Inspired by her own love affair, Amsterdam-based artist Sanja Marusic has composed Eutierria and Before You : two pictorial series shaped by her fascination for art and her couple‘s evolution.
Sanja Marusic’s unique, vibrantly coloured compositions are a real eye-catcher. Mixing bodies, geometric forms, lively palettes, human sculptures, painting and digital retouching, the artist develops a universe recognisable among a thousand, in which intimate projects are born. The Croatian-born photographer discovered the medium at the age of 14, thanks to her parents’ camera. Three years later, she entered art school and began to learn more about photography. Today, at the age of 29, she creates intuitive and graphic artworks, where brushstrokes intersect with analogue photography. A process requiring a certain concentration and a cool head. Alternating commissions and personal work, she travels all around the world and finds inspiration in the landscapes she crosses to erect her photographic canvases.
Produced in 2019, Eutierria reads like a passionate letter to her husband. Conceived after their wedding, the series encapsulates their love-drunk wanderings in psychedelic territory. One year later, Sanja Marusic started Before You, a colourful visual diary, recounting the transformations of her body during her pregnancy. Two works imagined as echoes, each one reporting on the transformations of a relationship, its progress towards unsuspected depths.
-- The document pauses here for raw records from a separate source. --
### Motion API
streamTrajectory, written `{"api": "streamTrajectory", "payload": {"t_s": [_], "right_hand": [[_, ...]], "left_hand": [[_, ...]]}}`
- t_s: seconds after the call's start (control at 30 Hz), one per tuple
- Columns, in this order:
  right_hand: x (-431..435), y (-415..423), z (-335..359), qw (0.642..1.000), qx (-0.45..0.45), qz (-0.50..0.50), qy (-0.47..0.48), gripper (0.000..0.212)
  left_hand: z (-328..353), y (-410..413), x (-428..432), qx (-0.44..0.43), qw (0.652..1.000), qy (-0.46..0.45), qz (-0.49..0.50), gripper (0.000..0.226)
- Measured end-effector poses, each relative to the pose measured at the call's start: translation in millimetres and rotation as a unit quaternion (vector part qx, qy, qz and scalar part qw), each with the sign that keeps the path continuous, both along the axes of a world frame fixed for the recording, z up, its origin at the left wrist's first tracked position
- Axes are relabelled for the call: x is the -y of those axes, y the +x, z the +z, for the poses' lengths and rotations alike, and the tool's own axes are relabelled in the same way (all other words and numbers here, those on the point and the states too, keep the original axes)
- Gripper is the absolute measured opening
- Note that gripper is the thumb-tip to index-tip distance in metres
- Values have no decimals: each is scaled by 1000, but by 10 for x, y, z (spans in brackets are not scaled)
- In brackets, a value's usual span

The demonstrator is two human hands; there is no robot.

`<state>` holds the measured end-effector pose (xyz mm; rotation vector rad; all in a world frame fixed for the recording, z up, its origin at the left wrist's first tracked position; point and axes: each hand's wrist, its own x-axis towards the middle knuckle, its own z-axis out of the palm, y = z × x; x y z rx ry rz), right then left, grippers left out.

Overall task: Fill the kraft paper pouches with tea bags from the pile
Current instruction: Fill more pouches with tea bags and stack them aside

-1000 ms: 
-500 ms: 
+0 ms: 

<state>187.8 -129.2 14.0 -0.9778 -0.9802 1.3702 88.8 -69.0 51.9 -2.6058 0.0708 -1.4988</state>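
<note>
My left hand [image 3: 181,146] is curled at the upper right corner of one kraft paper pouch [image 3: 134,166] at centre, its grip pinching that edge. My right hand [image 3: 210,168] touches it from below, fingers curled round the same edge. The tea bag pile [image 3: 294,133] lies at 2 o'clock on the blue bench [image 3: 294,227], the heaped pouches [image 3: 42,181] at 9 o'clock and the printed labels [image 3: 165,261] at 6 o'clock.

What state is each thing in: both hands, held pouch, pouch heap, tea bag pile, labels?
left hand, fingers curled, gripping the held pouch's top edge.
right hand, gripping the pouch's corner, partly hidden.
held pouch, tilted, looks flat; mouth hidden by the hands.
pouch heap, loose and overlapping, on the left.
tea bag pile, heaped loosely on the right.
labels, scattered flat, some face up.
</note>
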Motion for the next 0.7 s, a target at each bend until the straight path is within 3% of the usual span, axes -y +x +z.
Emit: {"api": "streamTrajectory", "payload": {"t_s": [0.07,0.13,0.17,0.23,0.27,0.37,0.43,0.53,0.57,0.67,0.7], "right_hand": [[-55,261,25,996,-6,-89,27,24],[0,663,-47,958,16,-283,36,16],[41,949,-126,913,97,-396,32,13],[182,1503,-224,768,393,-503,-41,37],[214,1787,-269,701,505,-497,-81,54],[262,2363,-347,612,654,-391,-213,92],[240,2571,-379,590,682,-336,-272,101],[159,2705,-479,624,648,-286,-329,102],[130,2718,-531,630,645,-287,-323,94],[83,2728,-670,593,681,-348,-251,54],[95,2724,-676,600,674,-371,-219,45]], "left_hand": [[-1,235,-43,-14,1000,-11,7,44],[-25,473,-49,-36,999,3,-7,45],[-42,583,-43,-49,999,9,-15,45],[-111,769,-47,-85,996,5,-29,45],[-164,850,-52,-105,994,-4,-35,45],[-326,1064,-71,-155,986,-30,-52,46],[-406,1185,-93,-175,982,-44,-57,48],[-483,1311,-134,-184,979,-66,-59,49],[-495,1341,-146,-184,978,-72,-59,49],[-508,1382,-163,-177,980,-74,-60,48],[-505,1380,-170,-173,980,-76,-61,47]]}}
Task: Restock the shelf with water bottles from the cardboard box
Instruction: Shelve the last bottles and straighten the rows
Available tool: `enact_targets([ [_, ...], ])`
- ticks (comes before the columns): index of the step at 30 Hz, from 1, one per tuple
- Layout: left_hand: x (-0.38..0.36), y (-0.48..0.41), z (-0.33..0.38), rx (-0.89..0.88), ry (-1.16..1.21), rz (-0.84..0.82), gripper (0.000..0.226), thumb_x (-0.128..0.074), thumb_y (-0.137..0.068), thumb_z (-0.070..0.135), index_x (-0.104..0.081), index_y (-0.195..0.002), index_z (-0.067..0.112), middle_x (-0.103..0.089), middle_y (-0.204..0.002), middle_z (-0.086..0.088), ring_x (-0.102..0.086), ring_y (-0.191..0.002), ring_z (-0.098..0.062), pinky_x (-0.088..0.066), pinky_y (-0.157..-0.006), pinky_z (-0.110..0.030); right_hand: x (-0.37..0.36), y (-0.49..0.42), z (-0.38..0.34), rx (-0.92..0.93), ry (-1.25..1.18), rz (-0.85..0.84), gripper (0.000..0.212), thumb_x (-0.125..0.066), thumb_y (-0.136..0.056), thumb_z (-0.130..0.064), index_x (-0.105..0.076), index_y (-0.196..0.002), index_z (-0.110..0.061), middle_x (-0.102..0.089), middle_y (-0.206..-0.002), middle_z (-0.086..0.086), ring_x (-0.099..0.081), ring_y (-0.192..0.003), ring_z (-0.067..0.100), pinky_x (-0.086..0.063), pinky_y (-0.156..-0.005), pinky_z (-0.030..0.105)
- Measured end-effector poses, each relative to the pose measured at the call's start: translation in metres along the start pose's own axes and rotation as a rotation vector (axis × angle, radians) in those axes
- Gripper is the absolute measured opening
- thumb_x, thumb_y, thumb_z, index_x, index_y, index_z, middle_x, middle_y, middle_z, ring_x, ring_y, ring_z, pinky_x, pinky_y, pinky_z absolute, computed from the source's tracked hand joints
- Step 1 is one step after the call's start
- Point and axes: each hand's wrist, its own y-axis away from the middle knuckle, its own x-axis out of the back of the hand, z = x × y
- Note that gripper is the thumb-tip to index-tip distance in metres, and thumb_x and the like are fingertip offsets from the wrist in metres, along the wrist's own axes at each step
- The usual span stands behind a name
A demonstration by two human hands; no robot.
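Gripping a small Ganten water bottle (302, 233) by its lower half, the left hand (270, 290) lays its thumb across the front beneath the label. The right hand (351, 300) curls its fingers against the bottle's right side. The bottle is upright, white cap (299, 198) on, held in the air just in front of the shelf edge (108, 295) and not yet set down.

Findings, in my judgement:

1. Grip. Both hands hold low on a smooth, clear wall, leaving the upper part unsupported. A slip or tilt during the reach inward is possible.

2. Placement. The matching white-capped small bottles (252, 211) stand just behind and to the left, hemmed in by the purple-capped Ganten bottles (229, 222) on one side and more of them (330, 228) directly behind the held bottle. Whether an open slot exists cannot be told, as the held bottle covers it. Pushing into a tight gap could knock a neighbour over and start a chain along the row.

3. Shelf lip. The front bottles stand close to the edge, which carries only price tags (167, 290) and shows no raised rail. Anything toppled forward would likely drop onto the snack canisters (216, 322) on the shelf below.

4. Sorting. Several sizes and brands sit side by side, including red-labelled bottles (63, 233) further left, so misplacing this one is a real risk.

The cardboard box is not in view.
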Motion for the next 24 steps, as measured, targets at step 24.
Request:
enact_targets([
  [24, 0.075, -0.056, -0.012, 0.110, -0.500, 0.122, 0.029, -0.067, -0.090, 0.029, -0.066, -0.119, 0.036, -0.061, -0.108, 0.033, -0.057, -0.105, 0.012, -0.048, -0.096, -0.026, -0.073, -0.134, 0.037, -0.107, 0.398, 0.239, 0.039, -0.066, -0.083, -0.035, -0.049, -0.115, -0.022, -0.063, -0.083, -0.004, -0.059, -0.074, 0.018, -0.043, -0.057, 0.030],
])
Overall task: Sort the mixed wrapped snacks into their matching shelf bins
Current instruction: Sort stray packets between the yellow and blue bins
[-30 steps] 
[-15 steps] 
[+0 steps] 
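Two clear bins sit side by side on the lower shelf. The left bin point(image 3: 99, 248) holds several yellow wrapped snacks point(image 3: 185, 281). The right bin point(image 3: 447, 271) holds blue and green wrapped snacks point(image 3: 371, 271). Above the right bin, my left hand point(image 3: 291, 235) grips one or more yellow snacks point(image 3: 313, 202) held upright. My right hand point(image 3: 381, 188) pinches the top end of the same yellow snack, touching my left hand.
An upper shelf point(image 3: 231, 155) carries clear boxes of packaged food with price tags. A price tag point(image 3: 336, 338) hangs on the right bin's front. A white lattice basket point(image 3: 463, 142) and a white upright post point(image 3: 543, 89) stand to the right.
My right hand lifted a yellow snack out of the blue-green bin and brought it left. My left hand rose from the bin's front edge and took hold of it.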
An invitation to plenitude
There is no denying the pictorial influence present in the artist’s images. Covering bodies and nature with multicoloured flat tints, Sanja Marusic pays homage to the folk and naive arts – stylistic currents that deliberately do not respect the rules of perspective, the intensity of nuances or the precision of drawing. Set in surreal and contrasting settings, her models – her husband and herself – play with the notions of horizon and scale. “I draw a lot of inspiration from Polish, Russian and Mexican painters, as well as from embroidery and paintings on objects”, says the artist, who cites “Soviet art of the 1930s” as one of her favourite periods. A decade marked in particular by graphic propaganda posters, and the birth of Supremacism, then Constructivism, two movements favouring geometric figures and primary colours.
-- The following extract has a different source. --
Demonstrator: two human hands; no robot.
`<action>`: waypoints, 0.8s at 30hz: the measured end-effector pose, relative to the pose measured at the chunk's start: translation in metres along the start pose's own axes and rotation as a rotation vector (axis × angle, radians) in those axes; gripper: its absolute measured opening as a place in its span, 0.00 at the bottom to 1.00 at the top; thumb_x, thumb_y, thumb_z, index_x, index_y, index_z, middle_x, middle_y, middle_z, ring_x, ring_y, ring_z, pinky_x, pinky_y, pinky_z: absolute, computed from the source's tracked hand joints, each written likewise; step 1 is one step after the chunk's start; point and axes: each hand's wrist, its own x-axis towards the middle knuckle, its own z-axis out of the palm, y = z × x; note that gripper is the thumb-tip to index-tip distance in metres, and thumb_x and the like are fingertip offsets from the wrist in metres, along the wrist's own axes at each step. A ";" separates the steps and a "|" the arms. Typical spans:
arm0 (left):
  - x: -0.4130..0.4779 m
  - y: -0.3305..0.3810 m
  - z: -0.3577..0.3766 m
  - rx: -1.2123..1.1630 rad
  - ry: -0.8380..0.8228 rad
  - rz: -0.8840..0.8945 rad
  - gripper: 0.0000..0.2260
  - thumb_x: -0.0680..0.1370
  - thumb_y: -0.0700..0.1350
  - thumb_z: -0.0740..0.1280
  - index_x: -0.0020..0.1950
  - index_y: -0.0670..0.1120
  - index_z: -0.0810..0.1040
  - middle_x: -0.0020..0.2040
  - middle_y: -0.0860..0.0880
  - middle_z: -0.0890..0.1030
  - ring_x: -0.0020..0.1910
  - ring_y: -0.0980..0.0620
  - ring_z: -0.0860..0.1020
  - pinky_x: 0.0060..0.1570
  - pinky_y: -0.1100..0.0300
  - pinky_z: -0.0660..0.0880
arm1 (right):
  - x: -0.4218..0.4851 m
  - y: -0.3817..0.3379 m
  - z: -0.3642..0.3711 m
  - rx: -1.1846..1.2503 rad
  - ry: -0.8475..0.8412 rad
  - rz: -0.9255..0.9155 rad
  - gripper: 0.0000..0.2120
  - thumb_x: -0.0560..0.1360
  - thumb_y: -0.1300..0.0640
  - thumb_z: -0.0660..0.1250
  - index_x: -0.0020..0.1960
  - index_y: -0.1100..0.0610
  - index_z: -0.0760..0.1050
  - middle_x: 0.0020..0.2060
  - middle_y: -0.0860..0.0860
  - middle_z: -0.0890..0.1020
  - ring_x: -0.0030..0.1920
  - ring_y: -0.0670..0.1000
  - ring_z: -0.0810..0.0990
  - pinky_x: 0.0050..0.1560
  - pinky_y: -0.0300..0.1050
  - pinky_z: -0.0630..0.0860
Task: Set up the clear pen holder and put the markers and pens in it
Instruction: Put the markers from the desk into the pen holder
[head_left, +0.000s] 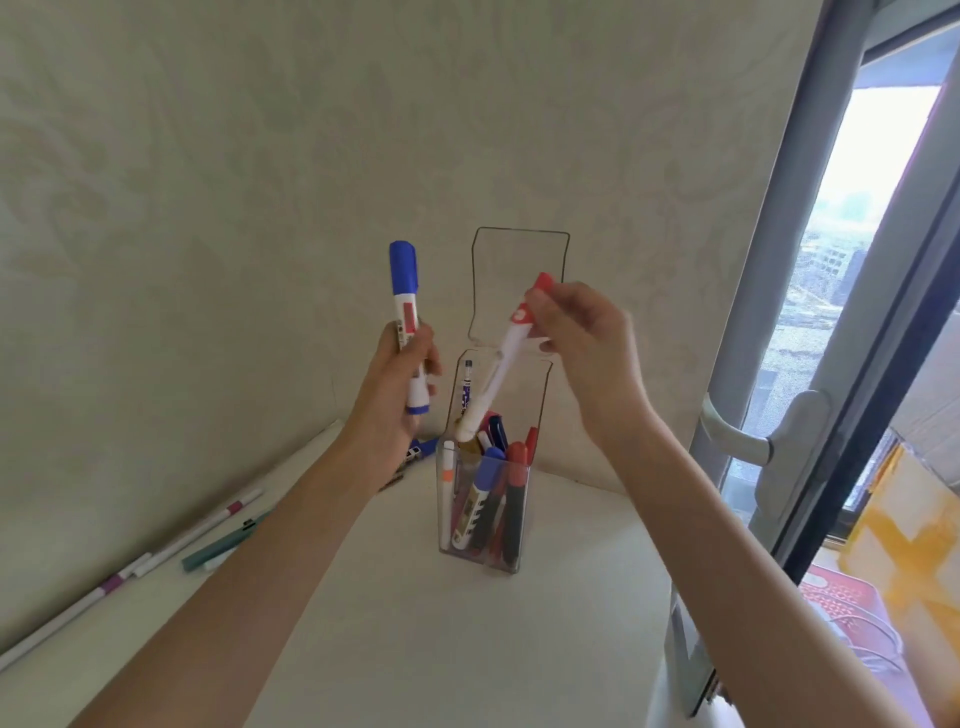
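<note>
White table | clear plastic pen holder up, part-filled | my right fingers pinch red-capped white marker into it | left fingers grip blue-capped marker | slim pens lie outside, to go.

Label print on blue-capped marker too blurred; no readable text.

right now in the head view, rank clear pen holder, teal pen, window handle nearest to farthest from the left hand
1. clear pen holder, just right of the left hand
2. teal pen, lying lower left
3. window handle, far right
</note>
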 end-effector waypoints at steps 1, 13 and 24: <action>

For the photographer transforms silhouettes into angular forms. She draws circles on her rounded belly and breasts, turning her backgrounds into colourful tapestries. A way of blending into her world and becoming one with a fantasised nature – the term Eutierria, coined by the Australian philosopher Glenn A. Albrecht also refers to the feeling of being part of one’s surroundings. By taking care of her aesthetics, Sanja Marusic proposes, like Russian artists, a metaphysical reading of her art. An invitation to plenitude. Contorting the bodies to form hybrid beings with multiple limbs, the photographer confides that she “had difficulty holding the different poses [present in the series]. This is why my face is visible in my photos for the first time: it expresses a feeling of self-control, confidence and calmness.” A serenity that she finds by painting on her images, in post-production. Splendid, her artworks thus present readers with two very distinct declarations of love: one to her soul mate and the other to art.